Universal Project : II

In a previous article I detailed some of the things I’d like to see the IDE do to make it so a “Universal Project” that could, from a single source code base, produce one, or more, compiled applications.

The up side to this would be that if you have a suite of related applications the code that is common between them, perhaps business specific logic, would only need to be altered in one place and could immediately be tested across all the related apps much more simply than by using external items, SVN externals, or the Git equivalent.

Currently it’s almost possible to do this on your own in a single project. Except for how the IDE behaves. If you save a Desktop project as a text project you’ll see the project manifest has one set of key value pairs. And if you save a Console project you’ll see there is a lot of commonality but they are not identical. The same is true for a Web and iOS projects. They all share a common set of key value pairs but each type has some that are unique to that type of project.

The downside here is that each project type only reads and saves those key value pairs that it recognizes, and throws away any others. This is easy to test simply by adding your own to any manifest, opening it in the IDE, altering a project setting then saving.

In order to make it so a single project could be a desktop, web, iOS, or console project ALL key value pairs across all these project types would need to be preserved, even if they are not used.

If the IDE did this it would be one step along the path to creating a Universal app.

The Universal project

It’s long been a desire of Xojo users to have a single project thay they can open and compile a desktop app, web app, iOS app and console apps from the same project.

This would make it so if you have a suite of related applications that all use common code sharing that common code would be easier since its all in the same project and just by selecting a different target in the build settings you could compile whichever one you selected.

This would be a really handy capability. One that I’ve used in other IDE’s like Metrowerks CodeWarrior. In there you created a new “Target” and then could designate which “files” were part of the target. Since XOjo isn’t file oriented in that way it would make sense to have some other way to designate which targets a class/module/layout was part of.

In a way this already exists.

If you wrote a module and set its “compatibility” flags either on the whole module you can designate whether that module is compatible with Desktop, Web, iOS, or Console apps. You could create it, save it and then drop it into any one of those kinds of projects and based on those compatibility flag settings it would or would not compile for whatever kind of project you were creating.

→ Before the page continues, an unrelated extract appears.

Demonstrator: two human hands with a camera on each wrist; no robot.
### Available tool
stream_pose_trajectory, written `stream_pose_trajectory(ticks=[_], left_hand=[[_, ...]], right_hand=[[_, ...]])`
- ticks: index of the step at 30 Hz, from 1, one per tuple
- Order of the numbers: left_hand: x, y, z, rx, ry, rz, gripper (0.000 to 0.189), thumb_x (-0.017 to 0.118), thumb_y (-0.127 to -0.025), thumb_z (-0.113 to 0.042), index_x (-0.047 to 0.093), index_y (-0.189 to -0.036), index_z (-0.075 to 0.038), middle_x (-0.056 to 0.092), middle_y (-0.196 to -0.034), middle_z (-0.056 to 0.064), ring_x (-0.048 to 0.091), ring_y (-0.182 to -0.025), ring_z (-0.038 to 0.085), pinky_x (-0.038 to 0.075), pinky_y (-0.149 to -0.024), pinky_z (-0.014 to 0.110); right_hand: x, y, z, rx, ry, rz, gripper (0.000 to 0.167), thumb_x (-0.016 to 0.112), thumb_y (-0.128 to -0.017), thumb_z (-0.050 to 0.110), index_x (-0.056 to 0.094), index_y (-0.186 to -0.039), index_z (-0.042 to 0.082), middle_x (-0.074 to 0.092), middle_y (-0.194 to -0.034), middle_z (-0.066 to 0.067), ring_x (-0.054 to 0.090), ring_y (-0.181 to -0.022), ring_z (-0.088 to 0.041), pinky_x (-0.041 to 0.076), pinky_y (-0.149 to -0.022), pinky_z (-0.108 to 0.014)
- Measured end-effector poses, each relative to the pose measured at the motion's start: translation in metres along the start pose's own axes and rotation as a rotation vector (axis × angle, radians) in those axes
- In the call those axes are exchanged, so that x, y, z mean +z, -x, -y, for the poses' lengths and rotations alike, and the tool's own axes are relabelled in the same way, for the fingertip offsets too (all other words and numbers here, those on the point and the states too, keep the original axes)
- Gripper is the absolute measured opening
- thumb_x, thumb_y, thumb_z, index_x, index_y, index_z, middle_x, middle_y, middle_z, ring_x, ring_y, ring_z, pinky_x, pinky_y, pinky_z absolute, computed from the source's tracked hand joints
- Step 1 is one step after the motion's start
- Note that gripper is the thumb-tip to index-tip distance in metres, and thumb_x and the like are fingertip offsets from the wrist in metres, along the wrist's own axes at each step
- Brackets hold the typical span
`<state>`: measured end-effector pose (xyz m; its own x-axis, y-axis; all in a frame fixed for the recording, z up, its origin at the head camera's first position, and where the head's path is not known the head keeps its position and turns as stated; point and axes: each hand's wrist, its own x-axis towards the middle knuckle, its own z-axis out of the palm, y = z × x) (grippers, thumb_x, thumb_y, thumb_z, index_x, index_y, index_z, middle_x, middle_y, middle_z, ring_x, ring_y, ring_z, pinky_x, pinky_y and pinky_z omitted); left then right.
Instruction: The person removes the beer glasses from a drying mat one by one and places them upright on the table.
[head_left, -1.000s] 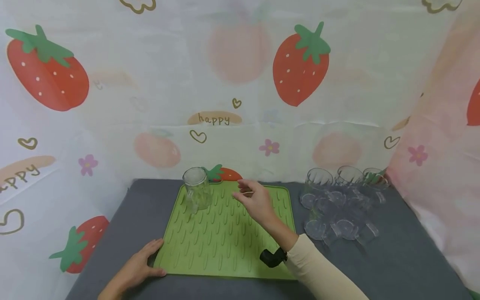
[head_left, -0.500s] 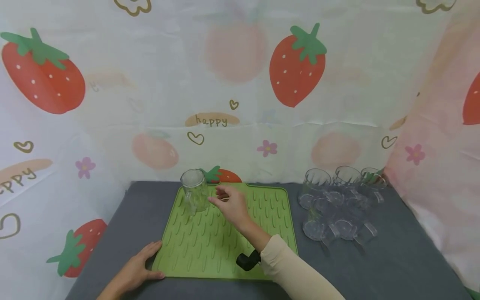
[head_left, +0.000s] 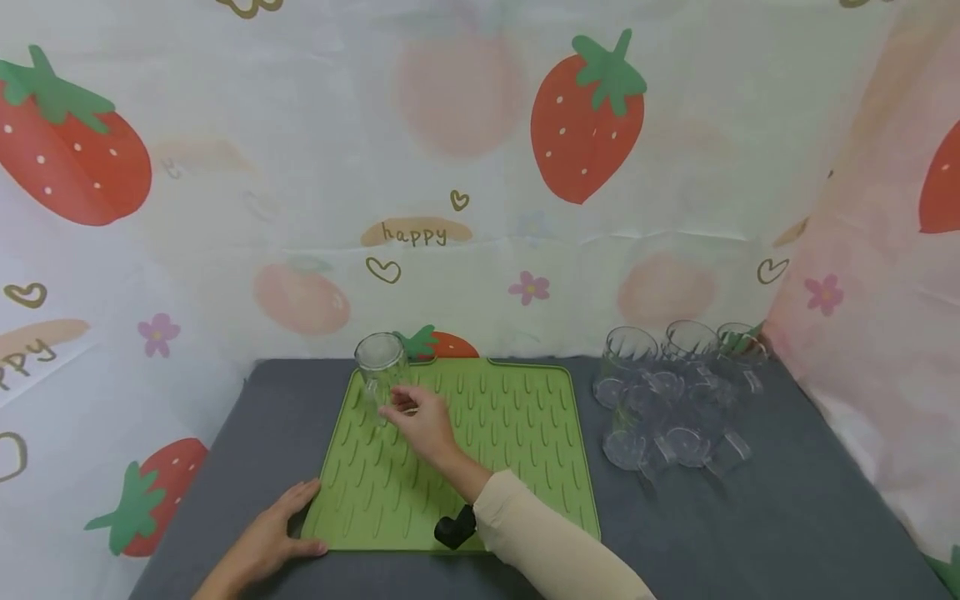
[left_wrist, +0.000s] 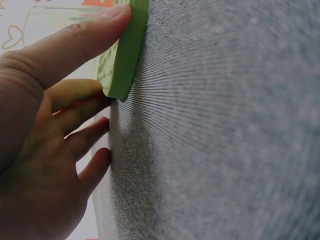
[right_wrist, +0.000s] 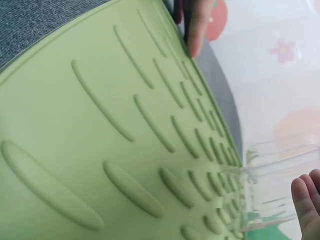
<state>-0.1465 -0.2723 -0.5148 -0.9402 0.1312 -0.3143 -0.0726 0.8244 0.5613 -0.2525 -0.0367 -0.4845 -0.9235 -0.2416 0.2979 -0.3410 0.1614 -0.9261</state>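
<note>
A clear glass mug (head_left: 381,357) stands at the back left of a green ribbed mat (head_left: 510,467). My right hand (head_left: 423,425) is at the mug's right side, its loosely bent fingers and thumb overlapping the lower part of the glass in the head view. In the right wrist view, the mug (right_wrist: 270,180) lies just beyond the fingertips (right_wrist: 301,197). My left hand (head_left: 270,533) rests at the mat's front left corner, the thumb touching the front edge and the other fingers along the left side. Close up, the thumb and index finger touch the mat's edge (left_wrist: 127,55).
Several more clear glass mugs (head_left: 667,392) stand grouped on the dark grey cloth (head_left: 787,500) right of the mat. A white curtain (head_left: 465,167) printed with strawberries hangs behind and at the sides. A black wrist camera (head_left: 455,527) sits by the right sleeve.
My right hand has moved left across the mat to the mug. My left hand has stayed at the mat's corner, and the mug stands where it was. The head view has shifted slightly.
</note>
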Motion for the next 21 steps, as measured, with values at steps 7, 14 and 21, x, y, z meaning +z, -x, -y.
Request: stream_pose_trajectory(ticks=[7,14,21], left_hand=[[0.002,0.002,0.002,-0.007,-0.012,-0.012,0.104,0.085,-0.068,-0.043,0.036,-0.148,0.003,0.031,-0.151,0.033,0.027,-0.139,0.054,0.037,-0.102,0.067],[0.001,0.001,0.001,-0.017,-0.009,-0.016,0.105,0.085,-0.067,-0.043,0.036,-0.148,0.002,0.03,-0.151,0.033,0.027,-0.139,0.054,0.036,-0.102,0.066],[0.002,0.0,0.001,-0.034,0.007,-0.007,0.105,0.085,-0.068,-0.044,0.035,-0.149,0.002,0.028,-0.153,0.033,0.025,-0.14,0.053,0.036,-0.103,0.066]], right_hand=[[0.011,0.001,-0.011,0.051,-0.049,0.045,0.036,0.07,-0.09,0.014,0.065,-0.121,-0.004,0.069,-0.112,-0.02,0.066,-0.102,-0.03,0.056,-0.083,-0.023],[0.018,-0.003,-0.012,0.114,-0.078,0.095,0.039,0.071,-0.09,0.017,0.064,-0.125,0.0,0.067,-0.119,-0.017,0.064,-0.11,-0.029,0.054,-0.086,-0.023],[0.022,-0.006,-0.006,0.138,-0.075,0.115,0.039,0.07,-0.091,0.016,0.064,-0.125,-0.001,0.067,-0.119,-0.018,0.064,-0.109,-0.027,0.054,-0.086,-0.024]])
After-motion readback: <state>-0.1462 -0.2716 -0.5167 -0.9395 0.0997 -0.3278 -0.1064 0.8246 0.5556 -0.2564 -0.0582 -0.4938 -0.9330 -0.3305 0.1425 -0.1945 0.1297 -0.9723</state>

Right now the only things that can be selected as compatibility settings are Desktop, Web, iOS, and Console. Either 32 or 64 bits. And when you put a check mark next to one of those items in the Build Settings boolean flags are set (TargetMacOS, TargetWeb, TargetiOS, TargetConsole and either Target32bit or Target64bit)

What if you could add your own targets ? Instead of just desktop, web, ios and console we could create new “Targets”.

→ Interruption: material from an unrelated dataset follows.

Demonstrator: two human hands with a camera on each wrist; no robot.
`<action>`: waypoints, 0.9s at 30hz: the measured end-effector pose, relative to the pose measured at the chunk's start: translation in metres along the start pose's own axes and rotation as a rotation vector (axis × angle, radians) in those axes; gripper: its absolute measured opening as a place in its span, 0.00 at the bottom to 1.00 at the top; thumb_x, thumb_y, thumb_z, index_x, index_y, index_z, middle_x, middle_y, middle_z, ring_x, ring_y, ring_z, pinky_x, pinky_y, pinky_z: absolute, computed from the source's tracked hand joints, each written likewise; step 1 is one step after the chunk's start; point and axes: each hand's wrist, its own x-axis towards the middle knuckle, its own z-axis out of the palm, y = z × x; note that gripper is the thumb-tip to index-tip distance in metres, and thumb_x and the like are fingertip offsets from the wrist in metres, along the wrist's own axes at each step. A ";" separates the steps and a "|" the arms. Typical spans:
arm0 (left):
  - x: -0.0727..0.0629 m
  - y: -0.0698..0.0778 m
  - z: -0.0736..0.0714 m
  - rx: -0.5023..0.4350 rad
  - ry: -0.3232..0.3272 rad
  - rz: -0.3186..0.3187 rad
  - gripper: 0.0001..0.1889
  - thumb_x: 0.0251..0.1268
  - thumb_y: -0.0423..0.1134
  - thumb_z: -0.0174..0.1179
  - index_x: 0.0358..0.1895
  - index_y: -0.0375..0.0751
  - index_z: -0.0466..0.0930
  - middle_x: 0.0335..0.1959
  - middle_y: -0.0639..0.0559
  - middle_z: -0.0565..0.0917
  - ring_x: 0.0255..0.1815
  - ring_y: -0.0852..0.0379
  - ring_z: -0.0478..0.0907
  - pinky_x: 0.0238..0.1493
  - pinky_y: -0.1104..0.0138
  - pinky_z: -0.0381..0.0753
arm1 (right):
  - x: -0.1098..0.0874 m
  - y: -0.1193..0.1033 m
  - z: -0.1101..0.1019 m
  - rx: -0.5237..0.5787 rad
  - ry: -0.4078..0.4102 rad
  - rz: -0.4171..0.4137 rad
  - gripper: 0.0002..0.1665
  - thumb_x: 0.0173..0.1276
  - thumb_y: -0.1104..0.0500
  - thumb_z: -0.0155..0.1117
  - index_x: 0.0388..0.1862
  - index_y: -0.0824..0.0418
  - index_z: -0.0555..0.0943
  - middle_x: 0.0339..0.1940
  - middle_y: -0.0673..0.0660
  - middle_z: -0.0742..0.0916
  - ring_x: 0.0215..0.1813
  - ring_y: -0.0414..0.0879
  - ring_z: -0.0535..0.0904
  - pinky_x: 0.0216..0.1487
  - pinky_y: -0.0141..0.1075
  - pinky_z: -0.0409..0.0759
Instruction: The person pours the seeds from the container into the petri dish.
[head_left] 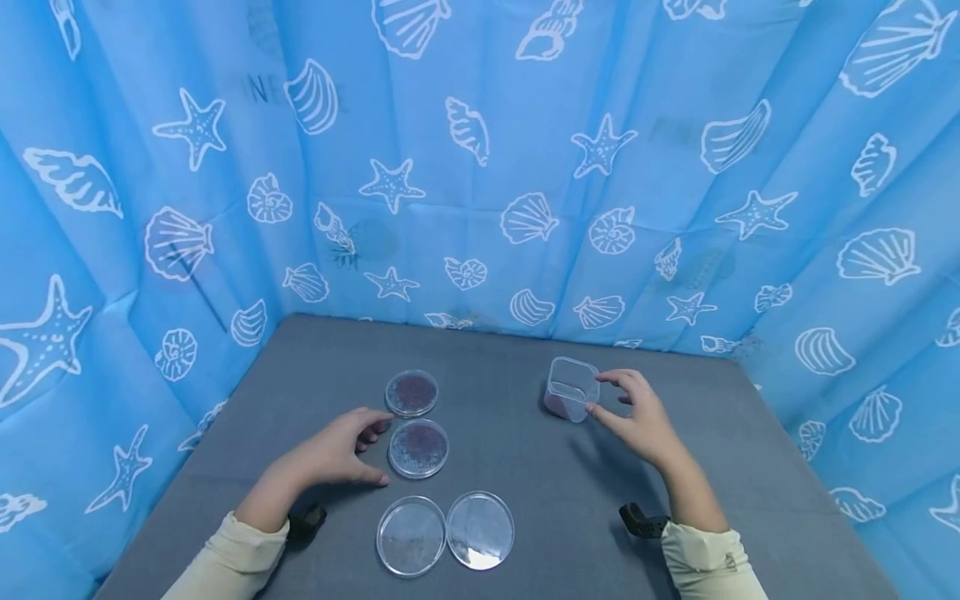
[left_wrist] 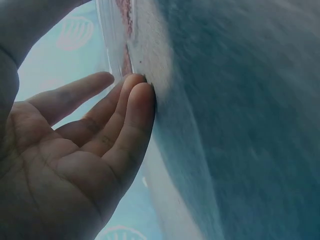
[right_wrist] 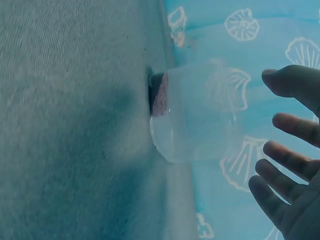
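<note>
Two round petri dishes with reddish-brown granules, a far one (head_left: 412, 393) and a nearer one (head_left: 418, 448), sit on the grey table left of the middle. My left hand (head_left: 341, 450) is beside them on the left, thumb and fingers spread apart and gripping nothing; its fingertips are close to the dishes, and I cannot tell if they touch. A clear square plastic container (head_left: 572, 390) with some reddish granules at the bottom stands farther right. Beside its right side is my right hand (head_left: 637, 421). The right wrist view shows those fingers (right_wrist: 287, 152) spread, with a gap from the container (right_wrist: 195, 115).
Two clear, shallow round dishes or lids, a left one (head_left: 411, 536) and a right one (head_left: 480, 530), lie side by side near the front. A blue curtain (head_left: 465, 208) with white shell prints surrounds the back and sides of the grey table (head_left: 495, 375).
</note>
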 end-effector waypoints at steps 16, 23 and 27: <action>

When you select “Target” this creates a new spot in the IDE under macOS, Windows, Linux where we could add build steps like we do for macOS, Windows, Linux, Web. And it can be checked or not checked like the other build targets. Then like the others, when checked, a boolean “Target<whatevername we gave it>” should also be crated like happens for macOS, Windows, Linux and others. Then in code we could write

#if TargetUserDefined

exactly the same as we do with #If TargetMacOS etc.

The other thing we would need is for the compatibility flags editor to have extra rows in it, one for each of the targets we define. That way we could set the proper compatibility settings right in the IDE.

There are still a couple issues that would have to be sorted out in the IDE but this would be one step to making the “Universal Project” that has so long been desired.